Meriem Bouajaja & Mohamed Chniti Cie Kif’Dance
Concept et chorégraphie
Meriem Bouajaja et Mohamed Chniti
Mise en scène
Mohamed Chniti
Interprètes
Meriem Bouajaja, Mohamed Chniti, Mohamed Fouad
Création lumière
Jérôme Bertin
Composition musiciale
Ysoah Music
Production
Cie. Kif Dance – Meriem Bouajaja et Mohamed Chniti
Co-production
Les Alentours Rêveurs – Corbigny
VIADANSE, Centre chorégraphique national de Bourgogne-Franche-Comté à Belfort
Avec le soutien de
DRAC Bourgogne-Franche-Comté
Département du Territoire de Belfort
Théâtre Louis Jouvet-Ville de Belfort
Cie Chatha – Studio Cie Chatha – Lyon
Cie Ex-Nihilo – Marseille.
Accueil Studio – 7 au 13 novembre 2026
Dans le cadre de la Saison Méditerranée
OPENVIA – Vendredi 13 novembre à 19h30
Spectacle – Samedi 23 janvier 2027 dans le. cadre de Horizon Danse, 2ème édition
MachKi
Trois interprètes, trois corps porteurs d’histoires d’exil, de solitude, de survie. Au départ, ils évoluent dans l’intimité, dans le silence, dans un espace clos. Leurs gestes sont contenus, répétitifs, presque invisibles.

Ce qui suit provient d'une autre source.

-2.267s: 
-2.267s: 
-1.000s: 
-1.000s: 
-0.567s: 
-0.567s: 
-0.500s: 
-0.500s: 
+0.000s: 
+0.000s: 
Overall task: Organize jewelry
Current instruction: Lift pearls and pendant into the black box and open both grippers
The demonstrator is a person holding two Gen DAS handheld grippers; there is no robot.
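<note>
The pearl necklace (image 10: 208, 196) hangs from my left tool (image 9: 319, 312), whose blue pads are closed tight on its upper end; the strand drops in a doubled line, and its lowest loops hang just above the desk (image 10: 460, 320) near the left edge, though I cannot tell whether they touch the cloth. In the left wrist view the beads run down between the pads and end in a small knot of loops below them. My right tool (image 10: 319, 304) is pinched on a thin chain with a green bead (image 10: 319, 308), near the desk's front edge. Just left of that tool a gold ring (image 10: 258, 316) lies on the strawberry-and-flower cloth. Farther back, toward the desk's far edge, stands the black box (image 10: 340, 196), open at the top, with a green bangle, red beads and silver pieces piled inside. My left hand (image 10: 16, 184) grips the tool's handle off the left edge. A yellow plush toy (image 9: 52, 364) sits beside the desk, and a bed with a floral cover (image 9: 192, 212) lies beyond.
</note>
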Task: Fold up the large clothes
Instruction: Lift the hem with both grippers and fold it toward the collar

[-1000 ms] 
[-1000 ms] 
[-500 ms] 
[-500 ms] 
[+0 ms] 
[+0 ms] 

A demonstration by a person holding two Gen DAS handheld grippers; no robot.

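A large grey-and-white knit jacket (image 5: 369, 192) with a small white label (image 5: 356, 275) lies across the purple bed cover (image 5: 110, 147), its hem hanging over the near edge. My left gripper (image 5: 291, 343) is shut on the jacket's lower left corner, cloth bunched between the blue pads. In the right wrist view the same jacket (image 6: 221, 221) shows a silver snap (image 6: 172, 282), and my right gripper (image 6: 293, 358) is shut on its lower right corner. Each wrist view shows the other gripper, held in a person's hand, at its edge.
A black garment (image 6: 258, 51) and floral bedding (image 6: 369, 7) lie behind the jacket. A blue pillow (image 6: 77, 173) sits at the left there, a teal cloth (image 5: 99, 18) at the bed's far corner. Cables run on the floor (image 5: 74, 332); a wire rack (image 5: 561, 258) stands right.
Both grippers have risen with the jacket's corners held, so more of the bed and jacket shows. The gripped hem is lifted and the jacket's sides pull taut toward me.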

Mais peu à peu, ils se transforment; leurs corps se relâchent, s’ouvrent, prennent de la place. Ils se confrontent, se soutiennent, s’allient. Une communauté naît. Ensemble, ils cherchent à briser les murs, à franchir les limites physiques, mentales, sociales.
Ce mouvement ne se fait pas seuls : le public est invité à participer.
Certains spectateurs reçoivent des cartes dès l’entrée. Ces cartes les rendent acteurs, complices de nos choix, de nos hésitations, de nos décisions communes. Entre fragilité et force, échec et renaissance, Mach-Ki est une traversée collective vers l’ouverture.
Une pièce chorégraphique inspirée du mot tunisien «MachKi» qui signifie « battre les cartes ». Ce geste symbolise pour nous un nouveau départ, un changement de trajectoire, la possibilité de redistribuer les rôles, les places, les identités.
Dans cette création, nous voulons explorer la notion de transformation : transformation des corps, des trajectoires, des relations. Trois interprètes, venus d’ailleurs, issus de parcours migratoires complexes, se retrouvent dans un espace clos. À travers le mouvement, ils racontent ce qu’on ne voit pas : la fragilité, l’effort de tenir debout, les tensions intérieures, mais aussi les élans de résistance, les désirs d’ouverture, la solidarité.
Machki questionne la possibilité de cohabiter malgré nos différences, de se réinventer ensemble. C’est une pièce où le corps devient un espace politique, un territoire en lutte et en renaissance.